### Problem to work on
Return the material exactly, first line through the line containing "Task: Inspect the", and nothing more. Pictures stay out.

┌──

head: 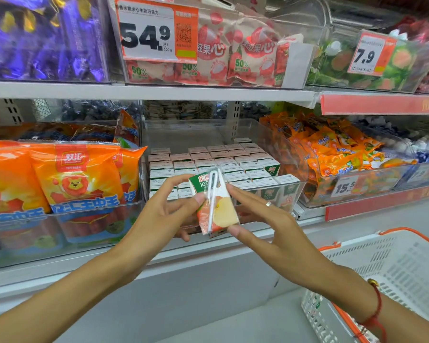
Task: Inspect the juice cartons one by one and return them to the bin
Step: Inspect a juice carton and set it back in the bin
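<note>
A small apple juice carton (221, 211), green at the top with a wrapped white straw on its side, is held up in front of the shelf between both hands. My left hand (164, 214) pinches its left edge with thumb and fingers. My right hand (265, 219), with a ring on one finger, grips its right edge. Just behind stands the clear plastic bin (300, 157), filled with several rows of identical cartons (221, 162) standing upright.
Orange sausage packs (67, 179) fill the bin to the left, and orange snack bags (337, 154) the bin to the right. A white shopping basket with orange handles (391, 273) sits at the lower right. Upper shelf bins carry price tags.
</note>
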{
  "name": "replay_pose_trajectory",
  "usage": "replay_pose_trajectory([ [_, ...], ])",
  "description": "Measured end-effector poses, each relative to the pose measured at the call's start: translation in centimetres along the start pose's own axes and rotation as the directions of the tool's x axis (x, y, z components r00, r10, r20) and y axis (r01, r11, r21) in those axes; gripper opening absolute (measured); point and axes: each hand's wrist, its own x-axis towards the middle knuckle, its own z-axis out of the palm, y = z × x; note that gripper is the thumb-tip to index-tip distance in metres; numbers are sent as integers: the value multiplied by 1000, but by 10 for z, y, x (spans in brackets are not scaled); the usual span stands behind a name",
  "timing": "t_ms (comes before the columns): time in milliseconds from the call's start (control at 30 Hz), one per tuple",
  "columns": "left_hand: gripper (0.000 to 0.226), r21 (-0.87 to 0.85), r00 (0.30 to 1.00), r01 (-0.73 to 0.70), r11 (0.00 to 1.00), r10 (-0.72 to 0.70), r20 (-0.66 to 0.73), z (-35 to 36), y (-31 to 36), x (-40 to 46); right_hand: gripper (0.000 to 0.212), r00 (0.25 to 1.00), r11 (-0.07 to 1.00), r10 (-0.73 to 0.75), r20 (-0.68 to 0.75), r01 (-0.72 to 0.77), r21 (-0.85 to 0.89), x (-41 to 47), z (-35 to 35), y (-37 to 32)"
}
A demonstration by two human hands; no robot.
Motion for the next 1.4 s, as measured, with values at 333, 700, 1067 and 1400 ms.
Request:
replay_pose_trajectory([
  [333,77,70,850,478,875,-481,213,5,0,-6,54,835,747,546,-60,-454,486,12,6,-9],
  [700,68,48,915,371,928,-373,156,5,-2,-9,51,839,691,528,132,-515,508,7,5,-12],
  [1067,84,185,969,-245,952,233,83,11,-6,-5,49,909,784,416,-25,-344,517,7,7,-8],
  [1400,64,-151,967,256,955,-253,40,1,0,4,46,919,850,-294,-262,126,-512,6,8,5],
])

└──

### Result of the task
head: 
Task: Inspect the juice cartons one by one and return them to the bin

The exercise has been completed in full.